Fitting (Simple) Statistical Models in R
Overview
In this unit, we will discuss common approaches and packages that are useful for fitting statistical models in R.
Learning Objectives
- Learn about different packages in R that allow model fitting.
Introduction
R has a few statistical model fitting routines built in, e.g., the lm()
and glm()
functions. Those are well-tested and reliable, but often do not allow for fitting more advanced models. To fit more advanced models, there are many (100+) different R packages that provide additional functionality. The variety can be bewildering. Often it is hard to decide which package to use. Also, many packages do things slightly differently, which can be confusing and can make coding tedious. At some point in your analysis career, you’ll likely have to interact with packages specific to your data and questions and have to learn their syntax. Initially, to make things easier, several groups have undertaken efforts to create packages that allow a unified approach to fitting a lot of different models. We will focus on those packages here.
The tidymodels
set of packages
You’ve learned about the tidyverse
already. A more recent effort by the folks from RStudio – and many other contributors - is a set of packages called tidymodels
. The idea is that similar to various packages in the tidyverse
you can use for data wrangling, tidymodels
provides a set of packages that help you with the code related to fitting models. For this course, we will focus on the tidymodels
set of packages.
You can use tidymodels
for pretty much any part of the modeling workflow (e.g., pre-processing, model evaluation, tuning). We have not yet covered most of those steps, but will do so shortly. The goal for this unit is to start exploring the tidymodels
workflow – for now we’ll ignore a lot of the additional features, but we’ll discuss shortly.
The tidymodels
suite is a relatively recent addition to the R universe. One of the main persons behind tidymodels
, Max Kuhn previously wrote the package caret
. This was – and still is – a nice and comprehensive package. I used it in previous versions of this course. However, at this point, all effort by Max and his team is put into tidymodels
. Thus, for this iteration of the course, we will focus on those newer packages. If you ever end up working with the caret
package, you might want to check out the caret
chapter in IDS – caret
has existed for a while so you can find all kinds of resources online as well.
Metrics with tidymodels
The yardstick
package implements a lot of different metrics in the tidymodels
framework. For details, see the yardstick
package website and the Metric types vignette.

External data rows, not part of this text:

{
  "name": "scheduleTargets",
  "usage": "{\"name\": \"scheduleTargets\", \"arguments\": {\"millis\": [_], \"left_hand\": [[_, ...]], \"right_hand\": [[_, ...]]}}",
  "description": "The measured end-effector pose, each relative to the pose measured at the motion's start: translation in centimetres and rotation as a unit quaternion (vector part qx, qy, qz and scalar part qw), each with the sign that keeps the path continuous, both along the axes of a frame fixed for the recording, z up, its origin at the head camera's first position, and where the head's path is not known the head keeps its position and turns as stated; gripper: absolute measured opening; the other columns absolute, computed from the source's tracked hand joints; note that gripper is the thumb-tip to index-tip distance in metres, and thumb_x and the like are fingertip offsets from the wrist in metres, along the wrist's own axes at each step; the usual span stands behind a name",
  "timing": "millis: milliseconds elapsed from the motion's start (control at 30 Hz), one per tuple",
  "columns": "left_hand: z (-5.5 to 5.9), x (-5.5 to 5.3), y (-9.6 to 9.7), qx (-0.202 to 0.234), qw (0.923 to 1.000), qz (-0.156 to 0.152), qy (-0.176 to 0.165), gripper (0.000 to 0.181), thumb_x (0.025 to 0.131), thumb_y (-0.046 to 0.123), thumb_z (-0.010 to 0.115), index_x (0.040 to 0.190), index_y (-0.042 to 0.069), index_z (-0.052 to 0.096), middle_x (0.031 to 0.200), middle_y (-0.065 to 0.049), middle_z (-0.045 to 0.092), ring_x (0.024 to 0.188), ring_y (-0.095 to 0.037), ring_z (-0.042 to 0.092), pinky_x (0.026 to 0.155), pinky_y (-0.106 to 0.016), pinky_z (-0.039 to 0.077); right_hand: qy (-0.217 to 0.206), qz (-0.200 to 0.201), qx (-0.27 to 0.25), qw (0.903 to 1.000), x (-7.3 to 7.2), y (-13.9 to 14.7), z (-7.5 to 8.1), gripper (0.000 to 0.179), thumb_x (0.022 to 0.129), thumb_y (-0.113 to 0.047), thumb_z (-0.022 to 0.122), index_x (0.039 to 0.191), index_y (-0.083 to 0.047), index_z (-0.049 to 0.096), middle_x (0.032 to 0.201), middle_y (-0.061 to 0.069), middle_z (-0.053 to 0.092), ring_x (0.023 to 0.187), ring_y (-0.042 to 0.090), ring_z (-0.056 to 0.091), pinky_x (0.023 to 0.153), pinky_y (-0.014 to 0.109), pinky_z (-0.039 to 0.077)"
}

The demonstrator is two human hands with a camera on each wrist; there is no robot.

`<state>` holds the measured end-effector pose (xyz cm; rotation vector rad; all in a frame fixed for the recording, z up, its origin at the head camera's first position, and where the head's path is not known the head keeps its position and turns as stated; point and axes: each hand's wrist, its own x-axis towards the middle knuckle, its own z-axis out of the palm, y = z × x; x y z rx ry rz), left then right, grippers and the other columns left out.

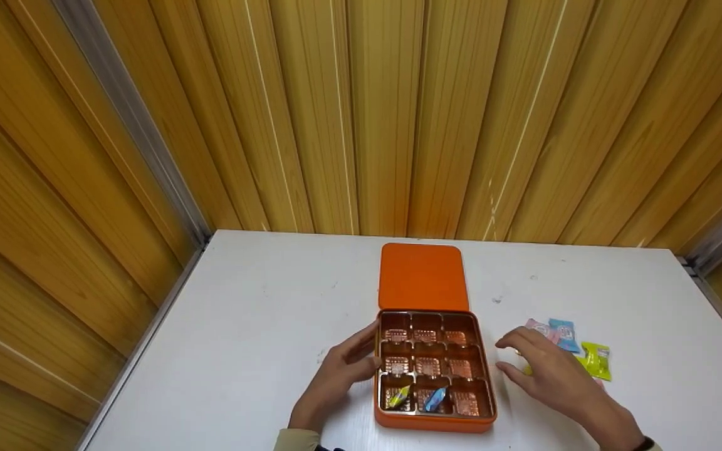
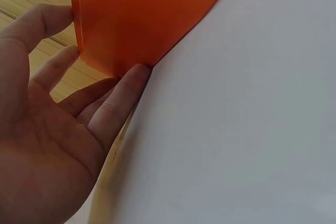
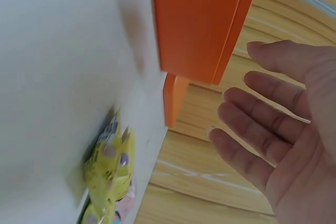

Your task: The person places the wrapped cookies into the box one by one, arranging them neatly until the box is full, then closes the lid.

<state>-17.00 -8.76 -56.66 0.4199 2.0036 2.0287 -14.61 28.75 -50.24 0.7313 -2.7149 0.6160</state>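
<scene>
An orange tin [image 1: 436, 423] lies with its lid folded back, and a brown tray inside divides it into several square compartments. In the front row, a yellow wrapped candy [image 1: 398, 397] stands tilted in the left compartment and a blue wrapped candy [image 1: 435, 399] in the middle one. My left hand [image 1: 340, 369] rests against the tin's left side, thumb at the rim; in the left wrist view its fingertips [image 2: 140, 72] touch the orange wall. To the right of the tin, my right hand [image 1: 546, 369] hovers with parted fingers and nothing between them.
Beside and partly behind my right hand lie loose wrapped candies: a blue one [image 1: 563, 334], a yellow-green one [image 1: 597, 360] and pink ones [image 1: 539, 327]. The tin's lid [image 1: 422, 277] reaches toward the back of the white table [image 1: 261, 326]. Wood-patterned panels [image 1: 386, 125] stand behind.
</scene>
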Motion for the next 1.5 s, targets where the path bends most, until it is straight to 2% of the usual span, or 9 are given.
{"name": "scheduleTargets", "arguments": {"millis": [133,233,567,967,1233,1333,1500], "left_hand": [[0.0,0.0,0.0,0.0,1.0,-0.001,-0.002,0.065,0.103,0.018,0.068,0.164,0.023,0.045,0.16,-0.014,0.049,0.144,-0.034,0.05,0.1,-0.048,0.056],[0.0,-0.1,0.0,-0.001,1.0,-0.002,-0.004,0.065,0.103,0.017,0.067,0.164,0.023,0.045,0.161,-0.014,0.049,0.145,-0.035,0.049,0.099,-0.048,0.056],[0.0,0.0,0.0,0.001,1.0,0.002,-0.001,0.065,0.102,0.017,0.068,0.163,0.023,0.046,0.16,-0.014,0.05,0.144,-0.035,0.05,0.097,-0.047,0.057],[-0.1,0.1,0.0,0.003,1.0,0.004,0.0,0.065,0.102,0.018,0.068,0.163,0.023,0.047,0.159,-0.014,0.051,0.143,-0.034,0.051,0.098,-0.047,0.057],[-0.2,0.0,-0.2,0.018,0.9998,-0.011,-0.006,0.065,0.104,0.019,0.067,0.164,0.021,0.043,0.162,-0.016,0.047,0.146,-0.037,0.047,0.101,-0.049,0.055],[-0.2,0.0,-0.1,0.019,0.9998,-0.01,-0.005,0.066,0.103,0.018,0.067,0.164,0.021,0.043,0.162,-0.016,0.046,0.146,-0.038,0.047,0.101,-0.049,0.055],[-0.1,0.0,0.0,0.018,0.9998,-0.003,-0.005,0.065,0.103,0.017,0.068,0.164,0.021,0.045,0.161,-0.016,0.048,0.144,-0.036,0.049,0.1,-0.048,0.056]], "right_hand": [[-0.048,-0.038,0.002,0.9981,-0.2,0.9,-0.1,0.031,0.088,-0.011,0.088,0.114,-0.013,0.072,0.117,0.0,0.07,0.121,0.034,0.066,0.099,0.054,0.055],[-0.069,-0.06,0.005,0.9958,-0.4,1.6,-0.3,0.029,0.09,-0.011,0.086,0.115,-0.011,0.071,0.12,0.007,0.07,0.129,0.043,0.06,0.103,0.062,0.05],[-0.073,-0.091,0.024,0.9929,-0.8,3.7,-1.5,0.032,0.087,-0.007,0.087,0.113,-0.007,0.069,0.118,0.012,0.068,0.112,0.036,0.066,0.091,0.057,0.057],[-0.097,-0.099,0.047,0.9892,-1.5,4.8,-2.4,0.028,0.087,-0.005,0.086,0.112,-0.004,0.072,0.119,0.017,0.068,0.114,0.044,0.066,0.09,0.061,0.056],[-0.087,-0.094,0.053,0.9904,-1.9,5.0,-2.8,0.032,0.081,-0.001,0.09,0.107,-0.007,0.071,0.113,0.01,0.069,0.107,0.035,0.068,0.085,0.053,0.058],[-0.094,-0.095,0.057,0.9894,-2.1,5.0,-2.8,0.032,0.08,-0.001,0.09,0.106,-0.005,0.072,0.116,0.016,0.069,0.108,0.039,0.068,0.086,0.055,0.058],[-0.087,-0.091,0.063,0.99,-2.3,4.9,-2.9,0.035,0.077,0.003,0.09,0.106,-0.002,0.072,0.114,0.019,0.069,0.109,0.043,0.067,0.088,0.058,0.058]]}}
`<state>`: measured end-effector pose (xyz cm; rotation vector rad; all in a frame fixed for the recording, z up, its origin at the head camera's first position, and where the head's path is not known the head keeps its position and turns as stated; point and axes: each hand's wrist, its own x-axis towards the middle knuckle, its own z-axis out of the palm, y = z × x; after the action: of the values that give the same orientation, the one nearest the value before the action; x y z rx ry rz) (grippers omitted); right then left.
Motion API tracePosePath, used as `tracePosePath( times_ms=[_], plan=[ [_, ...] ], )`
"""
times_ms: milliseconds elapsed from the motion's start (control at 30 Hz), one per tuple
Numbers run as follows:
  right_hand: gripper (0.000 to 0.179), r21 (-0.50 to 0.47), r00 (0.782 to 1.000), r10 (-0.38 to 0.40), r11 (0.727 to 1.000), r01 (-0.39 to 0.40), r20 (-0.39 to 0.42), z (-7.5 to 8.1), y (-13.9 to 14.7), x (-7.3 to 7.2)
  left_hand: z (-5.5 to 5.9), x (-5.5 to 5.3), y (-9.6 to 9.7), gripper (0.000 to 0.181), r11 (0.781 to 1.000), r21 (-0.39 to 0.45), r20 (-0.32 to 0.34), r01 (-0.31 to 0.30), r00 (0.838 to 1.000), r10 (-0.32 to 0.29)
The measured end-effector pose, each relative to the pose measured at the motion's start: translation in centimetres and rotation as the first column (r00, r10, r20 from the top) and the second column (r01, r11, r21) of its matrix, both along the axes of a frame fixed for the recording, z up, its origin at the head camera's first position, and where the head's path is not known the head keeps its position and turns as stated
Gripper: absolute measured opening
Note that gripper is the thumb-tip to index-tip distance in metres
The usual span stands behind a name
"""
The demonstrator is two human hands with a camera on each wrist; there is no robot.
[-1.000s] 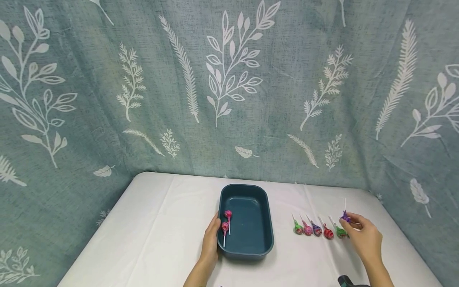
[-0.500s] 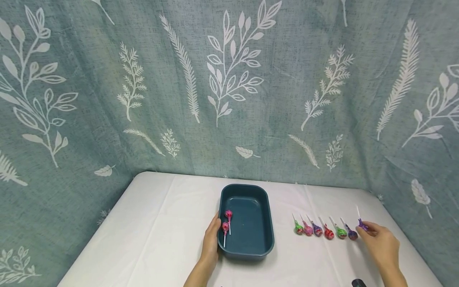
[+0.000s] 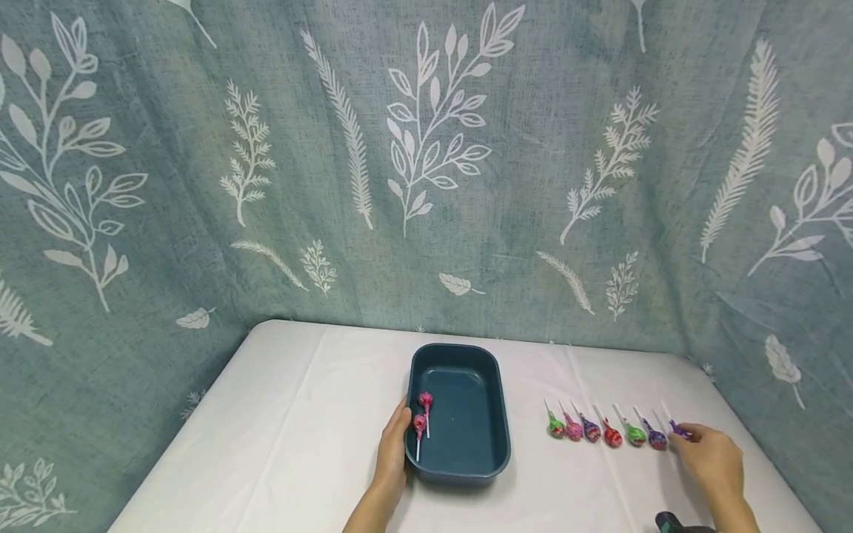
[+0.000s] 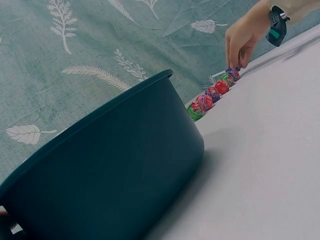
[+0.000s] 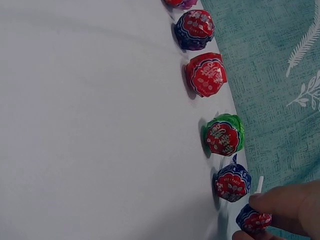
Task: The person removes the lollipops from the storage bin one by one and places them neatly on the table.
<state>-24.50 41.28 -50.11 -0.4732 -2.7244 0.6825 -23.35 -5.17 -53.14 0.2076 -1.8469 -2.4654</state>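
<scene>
The person's right hand (image 3: 713, 457) pinches a purple-wrapped lollipop (image 3: 680, 430) at the right end of six lollipops (image 3: 612, 437) lined up on the white worktop (image 3: 300, 422). The left hand (image 3: 390, 449) touches a teal tray (image 3: 466, 437) bearing two pink lollipops (image 3: 419, 423); its finger curl is unclear.

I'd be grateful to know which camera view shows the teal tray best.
The head view: it looks down into the tray, showing rim, floor and two pink lollipops inside. The left wrist view shows only its outer wall and part of its rim; the right wrist view misses it.
</scene>
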Motion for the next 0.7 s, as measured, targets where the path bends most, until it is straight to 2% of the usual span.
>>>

You can also define your own metrics, as described in this article on custom metrics.
Other comprehensive packages
While the whole data exploring, cleaning, and wrangling part in R is strongly dominated by the various tidyverse
packages, tidymodel
packages do not (yet) dominate the fitting part as much. And it is always good to have options.
Another great set of packages for model fitting is Machine Learning in R (mlr3
). The goal of the various packages which are part of mlr3
is similar to those of tidymodels
. While there is overlap, each set of tools can do certain things the other cannot do. For instance, in my experience, mlr3
has more options for parameter tuning, though tidymodels
is catching up.
The main reason why we focus on tidymodels
in this course is that the coding style is very similar to the tidyverse
coding style, e.g., heavy use of pipes. Thus, in my opinion it is easier to learn. The mlr3
package has its own syntax. It is of course still R, but things look and operate quite a bit differently, which means one needs more time to get used to the code. Thus, to keep things as simple as possible on the coding side, we are not looking at mlr3
in this course. If, however, you ever end up trying to do a fitting/machine learning operation that you can’t do with the tidymodels
set of packages, checking out mlr3
is certainly a good option.
Note that similar to tidymodels
and caret
, mlr3
had a predecessor called mlr
(I don’t know if there ever was mlr2
🤷). mlr
still exists, but all new development occurs in mlr3
.
Direct interaction with statistical fitting packages
The idea behind tidymodels
and mlr3
is that you write code that allows you to easily switch between the underlying model and algorithm you want to apply to your data, without having to write separate code each time. That often works rather well. Occasionally, you might need direct access to and interaction with a package. Say you want to fit some mixed-effects/multilevel/hierarchical models using a package that is not yet supported by tidymodels
or mlr3
. In that case, you will have to write code using the syntax your specific package needs. You might still be able to use, say, tidymodels
to do a lot of the processing before and after fitting. It is generally good to try and start with a framework that tries to make your life easier, such as tidymodels
. Once you realize you can’t get what you need through those packages, you can add custom code.
Further reading
One nice feature about tidymodels
is that the developers are placing a lot of emphasis not only on implementing new features, but also on providing good documentation. The tidymodels
website is your best starting point. It has several sections that contain documentation and help resources. I recommend you visit and browse through regularly.
Max Kuhn and tidymodels
co-maintainer Julia Silge also have on online book called Tidy Modeling with R which discusses both the general concepts and the specific details of some of the tidymodels
packages.
There are lots of good tutorials and walk-throughs both on the tidymodels
website and other places. I’ll give you some more links soon. But since most of those discuss the full workflow, and we haven’t gotten there quite yet, we’ll save most of those for later.